Furthermore, the entities listed as borrowers on several of the loans were identified in Ronning's tax returns as partnerships for tax purposes. Each partner in a partnership calculates its income tax based on its distributive share of the partnership's income, losses, and deductions. See 26 U.S.C. § 702. And the tax code provides that a “partner's distributive share of partnership loss (including capital loss) shall be allowed only to the extent of the adjusted basis of such partner's interest in the partnership” for the relevant tax year. Id. § 704(d). But neither Ronning's tax returns nor the bankruptcy petition named the partners in each entity or stated the partners’ distributive shares or their respective bases in the partnership. So even if we were to assume—without evidentiary support—that ASC was one of the partners in each of the relevant partnerships, we cannot determine what portion of the accrued interest, if any, constituted ASC's derivative share or whether any net loss to ASC was limited by ASC's basis in the partnership.
We conclude that Ronning failed to meet his burden of proving that the IRS's determination of his tax deficiency was incorrect, or that he was entitled to an additional business expense deduction for the relevant tax years. We therefore affirm.
1. Although this appeal nominally was filed on behalf of “Petitioner Scott C. Ronning, Deceased,” the proper party is Harlan L. Paul, Personal Representative of the Estate of Scott Ronning, who was substituted as the petitioner after Ronning died while his case was pending in the Tax Court.

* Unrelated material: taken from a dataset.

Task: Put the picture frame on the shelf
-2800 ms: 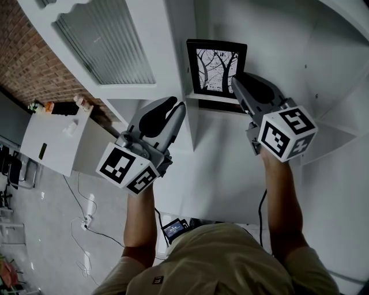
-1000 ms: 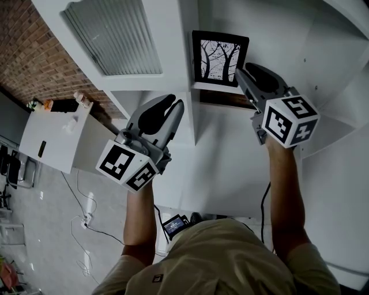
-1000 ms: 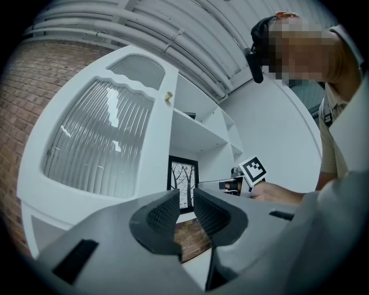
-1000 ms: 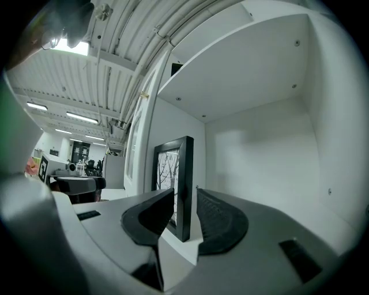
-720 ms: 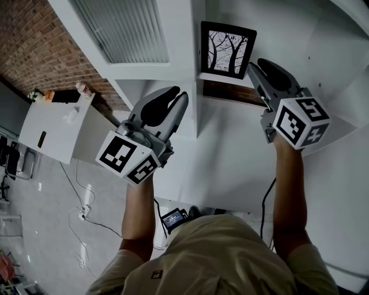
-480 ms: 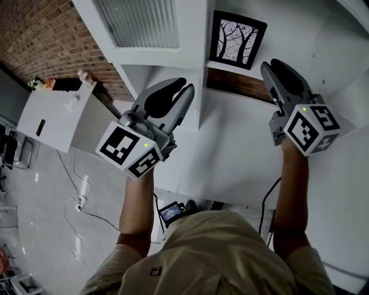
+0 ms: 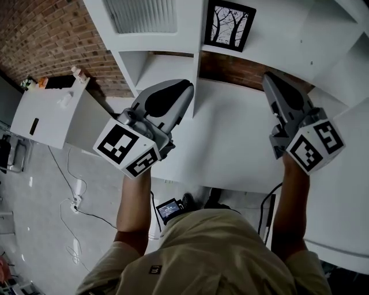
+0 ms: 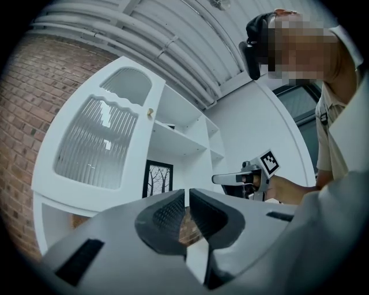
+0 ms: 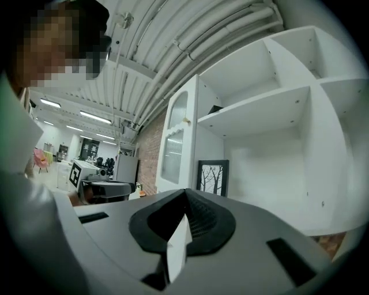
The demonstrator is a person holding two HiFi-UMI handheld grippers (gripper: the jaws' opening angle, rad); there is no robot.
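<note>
**Shelf unit** (image 7: 271,57), white, open compartments on several levels. It fills the far side of the scene, with a brick wall (image 7: 46,34) behind it at the left.

**Glazed door** (image 7: 141,12), ribbed pane, on the left part of the unit.

**Picture frame** (image 7: 229,24), black, holding a print of bare trees. It stands upright on a shelf board in the compartment just right of the glazed door, touched by neither tool. Judged from its position, the placing is done. All that appears to be left is to take both tools away.

**Right hand-held gripper** (image 7: 268,78), grey with a marker cube at the rear. It is held level on the near side of the shelf, to the right of the frame and well apart from it. Its jaws have just been closing and now meet, with nothing between them.

**Left hand-held gripper** (image 7: 185,86), of the same build. It is near the upright divider, lower left of the frame and apart from it. Its jaws are drawn together to a thin slit. It holds nothing and touches nothing.
</note>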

We infer Paul's intent to appeal from the notice of appeal naming Ronning as the appellant. See Fed. R. App. P. 3(c)(4). Additionally, we note that although Ronning and his then-wife filed their taxes jointly for the relevant years, Ronning's former wife did not challenge the IRS's notice of deficiency and is not a party to this litigation. For convenience, we refer to the appellant (and the taxpayer) as “Ronning” throughout this opinion.
2. Ronning does not challenge the Tax Court's determination that other debts listed in the bankruptcy petition did not reduce his tax liability, or its finding that the information Ronning provided about the 12 debts at issue did not substantiate an increased cost of goods sold (as opposed to a business expense). Nor has he contested the Tax Court's determination that a 20% accuracy-related penalty applied, pursuant to 26 U.S.C. § 6662(a), to any tax deficiency for 2007. He has therefore abandoned any argument on those issues. See Sapuppo v. Allstate Floridian Ins. Co., 739 F.3d 678, 680 (11th Cir. 2014).